Running ComfyUI with XFX Radeon RX470 GPU
Hi, is it possible to run ComfyUI with a XFX Radeon RX470 GPU on Windows 10 ?
Is works fine with CPU, but when I try to run the non-CPU version, it of course gives me a "Found no NVIDIA driver on your system"
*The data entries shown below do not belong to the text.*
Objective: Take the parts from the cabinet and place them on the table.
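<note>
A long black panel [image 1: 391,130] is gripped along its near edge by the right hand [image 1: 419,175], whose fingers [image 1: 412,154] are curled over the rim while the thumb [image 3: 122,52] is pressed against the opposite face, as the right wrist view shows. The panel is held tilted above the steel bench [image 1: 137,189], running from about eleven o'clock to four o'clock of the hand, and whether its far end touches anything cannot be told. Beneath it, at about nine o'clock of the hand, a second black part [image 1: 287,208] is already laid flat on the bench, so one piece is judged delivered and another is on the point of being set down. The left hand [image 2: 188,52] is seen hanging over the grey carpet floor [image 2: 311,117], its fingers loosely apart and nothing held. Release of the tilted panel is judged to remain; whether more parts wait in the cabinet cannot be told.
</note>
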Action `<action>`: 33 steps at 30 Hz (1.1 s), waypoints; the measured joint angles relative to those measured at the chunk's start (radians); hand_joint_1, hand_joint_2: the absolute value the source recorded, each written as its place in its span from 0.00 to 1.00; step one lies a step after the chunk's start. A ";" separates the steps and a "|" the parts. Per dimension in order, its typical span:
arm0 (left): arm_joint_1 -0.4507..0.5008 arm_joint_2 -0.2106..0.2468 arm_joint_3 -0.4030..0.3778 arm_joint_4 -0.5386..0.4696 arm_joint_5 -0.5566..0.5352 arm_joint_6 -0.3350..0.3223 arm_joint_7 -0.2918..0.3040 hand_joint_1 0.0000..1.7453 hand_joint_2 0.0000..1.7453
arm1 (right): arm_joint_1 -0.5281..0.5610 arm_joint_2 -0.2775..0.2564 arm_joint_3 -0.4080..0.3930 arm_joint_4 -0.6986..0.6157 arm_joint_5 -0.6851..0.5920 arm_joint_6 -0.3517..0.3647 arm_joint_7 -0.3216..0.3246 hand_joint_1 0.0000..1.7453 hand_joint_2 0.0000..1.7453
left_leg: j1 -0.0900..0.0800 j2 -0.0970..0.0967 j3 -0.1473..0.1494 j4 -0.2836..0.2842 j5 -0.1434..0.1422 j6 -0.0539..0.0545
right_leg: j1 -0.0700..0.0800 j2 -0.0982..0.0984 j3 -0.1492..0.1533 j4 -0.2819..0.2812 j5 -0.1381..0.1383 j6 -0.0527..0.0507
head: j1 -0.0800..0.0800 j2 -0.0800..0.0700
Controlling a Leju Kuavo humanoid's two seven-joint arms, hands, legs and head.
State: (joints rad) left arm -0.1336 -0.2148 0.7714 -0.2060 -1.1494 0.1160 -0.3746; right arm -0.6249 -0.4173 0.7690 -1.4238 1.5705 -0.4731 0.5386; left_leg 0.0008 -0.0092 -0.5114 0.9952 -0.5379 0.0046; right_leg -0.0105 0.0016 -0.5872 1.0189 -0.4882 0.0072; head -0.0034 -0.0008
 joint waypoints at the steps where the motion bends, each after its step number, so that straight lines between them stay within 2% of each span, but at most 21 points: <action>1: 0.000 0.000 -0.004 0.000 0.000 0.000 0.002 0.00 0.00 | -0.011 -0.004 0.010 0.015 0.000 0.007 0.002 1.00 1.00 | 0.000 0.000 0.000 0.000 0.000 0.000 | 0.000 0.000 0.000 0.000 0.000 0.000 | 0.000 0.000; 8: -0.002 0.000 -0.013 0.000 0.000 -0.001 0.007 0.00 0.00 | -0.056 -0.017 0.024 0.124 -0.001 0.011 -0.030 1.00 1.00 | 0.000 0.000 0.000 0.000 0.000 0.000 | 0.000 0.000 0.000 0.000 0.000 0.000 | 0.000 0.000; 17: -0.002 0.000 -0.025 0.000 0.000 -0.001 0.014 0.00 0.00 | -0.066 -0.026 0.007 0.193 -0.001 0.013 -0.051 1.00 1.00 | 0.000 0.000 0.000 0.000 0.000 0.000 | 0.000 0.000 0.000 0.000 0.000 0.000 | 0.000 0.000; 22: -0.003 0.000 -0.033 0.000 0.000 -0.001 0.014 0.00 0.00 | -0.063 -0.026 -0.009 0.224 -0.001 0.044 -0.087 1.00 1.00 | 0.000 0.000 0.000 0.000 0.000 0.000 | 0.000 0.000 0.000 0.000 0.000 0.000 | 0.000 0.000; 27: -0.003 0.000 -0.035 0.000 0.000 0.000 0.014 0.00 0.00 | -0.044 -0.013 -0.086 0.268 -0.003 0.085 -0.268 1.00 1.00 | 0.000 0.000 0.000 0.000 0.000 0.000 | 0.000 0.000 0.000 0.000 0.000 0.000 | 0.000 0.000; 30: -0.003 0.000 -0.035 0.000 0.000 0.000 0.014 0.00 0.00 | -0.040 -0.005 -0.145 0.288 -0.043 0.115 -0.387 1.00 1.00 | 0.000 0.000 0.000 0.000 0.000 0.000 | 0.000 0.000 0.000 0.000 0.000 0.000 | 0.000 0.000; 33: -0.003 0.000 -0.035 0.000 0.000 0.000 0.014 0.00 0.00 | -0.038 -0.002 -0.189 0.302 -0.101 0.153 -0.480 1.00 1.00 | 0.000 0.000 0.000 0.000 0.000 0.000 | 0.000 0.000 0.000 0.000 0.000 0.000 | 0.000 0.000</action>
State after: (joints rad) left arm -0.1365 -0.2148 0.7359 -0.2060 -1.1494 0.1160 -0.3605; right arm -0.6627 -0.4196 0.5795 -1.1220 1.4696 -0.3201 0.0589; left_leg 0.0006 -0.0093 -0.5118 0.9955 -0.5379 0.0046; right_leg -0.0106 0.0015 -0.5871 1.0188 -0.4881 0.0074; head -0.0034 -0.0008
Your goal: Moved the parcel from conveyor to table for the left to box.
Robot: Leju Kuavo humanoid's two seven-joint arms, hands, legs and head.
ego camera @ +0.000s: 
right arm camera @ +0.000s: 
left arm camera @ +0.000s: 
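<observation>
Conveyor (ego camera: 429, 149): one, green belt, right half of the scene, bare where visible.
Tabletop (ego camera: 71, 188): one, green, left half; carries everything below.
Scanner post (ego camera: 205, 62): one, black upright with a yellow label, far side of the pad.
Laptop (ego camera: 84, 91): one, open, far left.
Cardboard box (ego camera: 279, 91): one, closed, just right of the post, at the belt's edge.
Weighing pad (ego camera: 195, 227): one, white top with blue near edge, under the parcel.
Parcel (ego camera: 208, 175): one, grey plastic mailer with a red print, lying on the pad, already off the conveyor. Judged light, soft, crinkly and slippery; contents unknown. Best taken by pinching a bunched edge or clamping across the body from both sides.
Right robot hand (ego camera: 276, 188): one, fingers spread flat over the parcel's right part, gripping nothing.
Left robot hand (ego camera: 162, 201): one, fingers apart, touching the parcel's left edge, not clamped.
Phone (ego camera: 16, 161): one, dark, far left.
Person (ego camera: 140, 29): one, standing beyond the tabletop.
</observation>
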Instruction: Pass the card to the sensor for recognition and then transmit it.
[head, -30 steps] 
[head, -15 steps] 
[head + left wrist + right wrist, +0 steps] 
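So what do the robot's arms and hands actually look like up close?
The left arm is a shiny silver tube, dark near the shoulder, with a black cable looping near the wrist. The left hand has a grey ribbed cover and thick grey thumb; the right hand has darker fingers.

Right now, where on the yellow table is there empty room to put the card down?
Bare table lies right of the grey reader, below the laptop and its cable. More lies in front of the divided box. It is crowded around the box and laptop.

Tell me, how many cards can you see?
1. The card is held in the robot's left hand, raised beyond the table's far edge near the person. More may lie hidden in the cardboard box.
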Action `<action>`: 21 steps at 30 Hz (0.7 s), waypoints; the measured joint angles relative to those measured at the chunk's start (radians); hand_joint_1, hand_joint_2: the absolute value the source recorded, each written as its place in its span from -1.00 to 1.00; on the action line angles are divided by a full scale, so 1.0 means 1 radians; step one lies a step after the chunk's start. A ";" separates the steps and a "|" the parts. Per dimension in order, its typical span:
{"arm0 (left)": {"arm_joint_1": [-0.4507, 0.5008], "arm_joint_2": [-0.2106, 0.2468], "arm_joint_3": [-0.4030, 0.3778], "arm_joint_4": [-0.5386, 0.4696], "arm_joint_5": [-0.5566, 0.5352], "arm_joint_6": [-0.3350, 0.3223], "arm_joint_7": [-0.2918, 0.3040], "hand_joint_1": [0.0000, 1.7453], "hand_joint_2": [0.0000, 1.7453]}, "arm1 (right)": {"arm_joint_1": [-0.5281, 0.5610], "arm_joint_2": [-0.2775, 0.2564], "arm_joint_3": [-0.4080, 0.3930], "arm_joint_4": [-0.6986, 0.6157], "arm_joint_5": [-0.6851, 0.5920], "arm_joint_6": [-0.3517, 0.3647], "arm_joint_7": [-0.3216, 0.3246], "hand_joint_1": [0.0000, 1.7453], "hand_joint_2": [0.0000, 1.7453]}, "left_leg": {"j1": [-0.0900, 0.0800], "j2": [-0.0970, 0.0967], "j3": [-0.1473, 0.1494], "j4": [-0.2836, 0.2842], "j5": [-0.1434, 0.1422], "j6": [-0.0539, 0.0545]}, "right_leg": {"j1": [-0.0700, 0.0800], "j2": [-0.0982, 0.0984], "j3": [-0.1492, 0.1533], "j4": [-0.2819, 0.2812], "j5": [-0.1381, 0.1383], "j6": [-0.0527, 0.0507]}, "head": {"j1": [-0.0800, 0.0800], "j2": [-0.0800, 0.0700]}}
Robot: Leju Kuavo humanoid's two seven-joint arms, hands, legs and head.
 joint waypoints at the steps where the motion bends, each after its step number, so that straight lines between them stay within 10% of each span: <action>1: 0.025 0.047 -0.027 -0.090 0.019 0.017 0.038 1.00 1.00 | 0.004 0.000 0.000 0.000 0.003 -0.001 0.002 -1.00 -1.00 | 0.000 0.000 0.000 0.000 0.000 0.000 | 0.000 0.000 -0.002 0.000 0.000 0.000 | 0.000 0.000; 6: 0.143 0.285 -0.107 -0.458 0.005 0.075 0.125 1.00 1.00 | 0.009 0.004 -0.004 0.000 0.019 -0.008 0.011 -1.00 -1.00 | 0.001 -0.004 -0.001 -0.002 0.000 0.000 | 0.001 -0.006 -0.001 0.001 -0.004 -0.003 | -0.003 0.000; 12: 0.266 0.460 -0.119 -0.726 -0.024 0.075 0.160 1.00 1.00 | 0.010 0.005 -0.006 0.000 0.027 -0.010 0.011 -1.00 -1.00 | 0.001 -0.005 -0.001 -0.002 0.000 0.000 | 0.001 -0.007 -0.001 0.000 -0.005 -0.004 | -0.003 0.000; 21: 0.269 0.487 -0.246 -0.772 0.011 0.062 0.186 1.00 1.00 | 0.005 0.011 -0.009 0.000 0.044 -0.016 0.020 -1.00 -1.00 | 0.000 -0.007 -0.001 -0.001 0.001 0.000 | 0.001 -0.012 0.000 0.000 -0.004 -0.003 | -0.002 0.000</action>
E:\ComfyUI_windows_portable>.\python_embeded\python.exe -s ComfyUI\main.py
Traceback (most recent call last):
File "E:\ComfyUI_windows_portable\ComfyUI\main.py", line 76, in <module>
import execution
File "E:\ComfyUI_windows_portable\ComfyUI\execution.py", line 13, in <module>
import nodes
File "E:\ComfyUI_windows_portable\ComfyUI\nodes.py", line 20, in <module>
import comfy.diffusers_load
File "E:\ComfyUI_windows_portable\ComfyUI\comfy\diffusers_load.py", line 4, in <module>
import comfy.sd
File "E:\ComfyUI_windows_portable\ComfyUI\comfy\sd.py", line 5, in <module>
from comfy import model_management
File "E:\ComfyUI_windows_portable\ComfyUI\comfy\model_management.py", line 118, in <module>
total_vram = get_total_memory(get_torch_device()) / (1024 * 1024)
^^^^^^^^^^^^^^^^^^
File "E:\ComfyUI_windows_portable\ComfyUI\comfy\model_management.py", line 87, in get_torch_device
return torch.device(torch.cuda.current_device())
^^^^^^^^^^^^^^^^^^^^^^^^^^^
File "E:\ComfyUI_windows_portable\python_embeded\Lib\site-packages\torch\cuda\__init__.py", line 769, in current_device
_lazy_init()
File "E:\ComfyUI_windows_portable\python_embeded\Lib\site-packages\torch\cuda\__init__.py", line 298, in _lazy_init
torch._C._cuda_init()
RuntimeError: Found no NVIDIA driver on your system. Please check that you have an NVIDIA GPU and installed a driver from http://www.nvidia.com/Download/index.aspx
So I follow the "Manual Install (Windows, Linux) / Others / DirectML (AMD Cards on Windows) and try to install DirectML
ComfyUI_windows_portable> pip install torch-directml
ERROR: Could not find a version that satisfies the requirement torch-directml (from versions: none)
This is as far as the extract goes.